- Task requirements
Verbatim, and with nothing else, reproduce the data below from its first line through the line containing "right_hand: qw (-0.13".
****************************************
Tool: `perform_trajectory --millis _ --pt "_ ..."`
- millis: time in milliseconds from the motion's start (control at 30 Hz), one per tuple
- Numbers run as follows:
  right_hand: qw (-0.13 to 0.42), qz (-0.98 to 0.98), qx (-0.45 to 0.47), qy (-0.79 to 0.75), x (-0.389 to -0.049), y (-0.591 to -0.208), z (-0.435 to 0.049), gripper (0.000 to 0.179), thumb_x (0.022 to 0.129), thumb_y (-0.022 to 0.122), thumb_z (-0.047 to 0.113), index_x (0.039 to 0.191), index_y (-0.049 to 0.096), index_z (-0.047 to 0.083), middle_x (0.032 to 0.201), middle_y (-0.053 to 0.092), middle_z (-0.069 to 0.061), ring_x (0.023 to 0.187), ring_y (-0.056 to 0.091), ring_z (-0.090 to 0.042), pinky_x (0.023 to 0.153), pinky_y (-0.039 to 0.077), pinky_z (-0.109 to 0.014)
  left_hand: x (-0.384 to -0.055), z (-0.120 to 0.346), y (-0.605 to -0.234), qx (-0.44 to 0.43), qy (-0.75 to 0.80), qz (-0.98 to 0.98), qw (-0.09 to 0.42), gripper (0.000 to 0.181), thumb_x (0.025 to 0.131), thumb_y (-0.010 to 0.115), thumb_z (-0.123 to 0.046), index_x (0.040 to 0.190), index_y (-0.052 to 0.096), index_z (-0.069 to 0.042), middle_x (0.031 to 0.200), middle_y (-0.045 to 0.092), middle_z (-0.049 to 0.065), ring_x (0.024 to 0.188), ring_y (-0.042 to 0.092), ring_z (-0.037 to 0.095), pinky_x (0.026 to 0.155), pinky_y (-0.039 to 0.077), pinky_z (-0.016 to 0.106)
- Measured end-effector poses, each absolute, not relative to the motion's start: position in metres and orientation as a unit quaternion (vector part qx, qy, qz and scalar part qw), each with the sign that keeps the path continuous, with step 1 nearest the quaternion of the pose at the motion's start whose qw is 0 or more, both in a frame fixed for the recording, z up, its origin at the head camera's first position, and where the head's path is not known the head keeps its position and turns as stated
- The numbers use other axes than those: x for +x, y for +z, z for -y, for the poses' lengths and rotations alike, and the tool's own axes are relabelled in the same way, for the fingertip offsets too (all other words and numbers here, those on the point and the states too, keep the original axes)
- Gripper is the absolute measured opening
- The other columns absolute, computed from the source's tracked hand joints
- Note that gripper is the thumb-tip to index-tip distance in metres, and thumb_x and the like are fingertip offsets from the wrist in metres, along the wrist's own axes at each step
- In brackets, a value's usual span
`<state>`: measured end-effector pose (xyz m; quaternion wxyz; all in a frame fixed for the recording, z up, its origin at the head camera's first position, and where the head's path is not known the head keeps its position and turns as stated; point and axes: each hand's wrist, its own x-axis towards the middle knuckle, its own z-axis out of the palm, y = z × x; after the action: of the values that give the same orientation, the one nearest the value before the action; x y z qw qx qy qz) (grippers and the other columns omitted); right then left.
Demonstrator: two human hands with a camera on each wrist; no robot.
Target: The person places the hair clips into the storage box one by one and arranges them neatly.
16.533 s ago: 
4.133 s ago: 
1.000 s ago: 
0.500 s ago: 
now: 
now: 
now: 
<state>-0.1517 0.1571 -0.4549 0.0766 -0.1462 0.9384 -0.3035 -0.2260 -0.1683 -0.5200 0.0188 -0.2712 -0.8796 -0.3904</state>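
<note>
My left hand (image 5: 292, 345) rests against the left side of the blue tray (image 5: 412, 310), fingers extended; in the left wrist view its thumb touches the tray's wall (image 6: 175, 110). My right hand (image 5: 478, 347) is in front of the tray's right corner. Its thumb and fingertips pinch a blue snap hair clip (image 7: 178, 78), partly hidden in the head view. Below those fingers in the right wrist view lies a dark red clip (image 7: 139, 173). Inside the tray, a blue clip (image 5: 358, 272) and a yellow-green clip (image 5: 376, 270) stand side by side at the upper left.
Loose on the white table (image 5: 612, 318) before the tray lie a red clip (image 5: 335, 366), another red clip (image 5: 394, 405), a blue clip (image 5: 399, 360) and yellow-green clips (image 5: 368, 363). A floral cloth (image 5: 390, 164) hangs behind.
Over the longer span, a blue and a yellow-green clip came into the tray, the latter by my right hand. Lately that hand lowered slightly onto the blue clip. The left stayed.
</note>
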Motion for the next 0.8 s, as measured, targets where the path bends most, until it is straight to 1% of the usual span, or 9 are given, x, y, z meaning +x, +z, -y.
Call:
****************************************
- Task answer
Tool: `perform_trajectory --millis _ --pt "_ ..."`
- millis: time in milliseconds from the motion's start (control at 30 Hz), one per tuple
- Numbers run as follows:
  right_hand: qw (-0.13 to 0.42), qz (-0.98 to 0.98), qx (-0.45 to 0.47), qy (-0.79 to 0.75), x (-0.389 to -0.049), y (-0.591 to -0.208), z (-0.435 to 0.049), gripper (0.000 to 0.179), thumb_x (0.022 to 0.129), thumb_y (-0.022 to 0.122), thumb_z (-0.047 to 0.113), index_x (0.039 to 0.191), index_y (-0.049 to 0.096), index_z (-0.047 to 0.083), middle_x (0.032 to 0.201), middle_y (-0.053 to 0.092), middle_z (-0.069 to 0.061), ring_x (0.023 to 0.187), ring_y (-0.056 to 0.091), ring_z (-0.090 to 0.042), pinky_x (0.023 to 0.153), pinky_y (-0.039 to 0.077), pinky_z (-0.109 to 0.014)

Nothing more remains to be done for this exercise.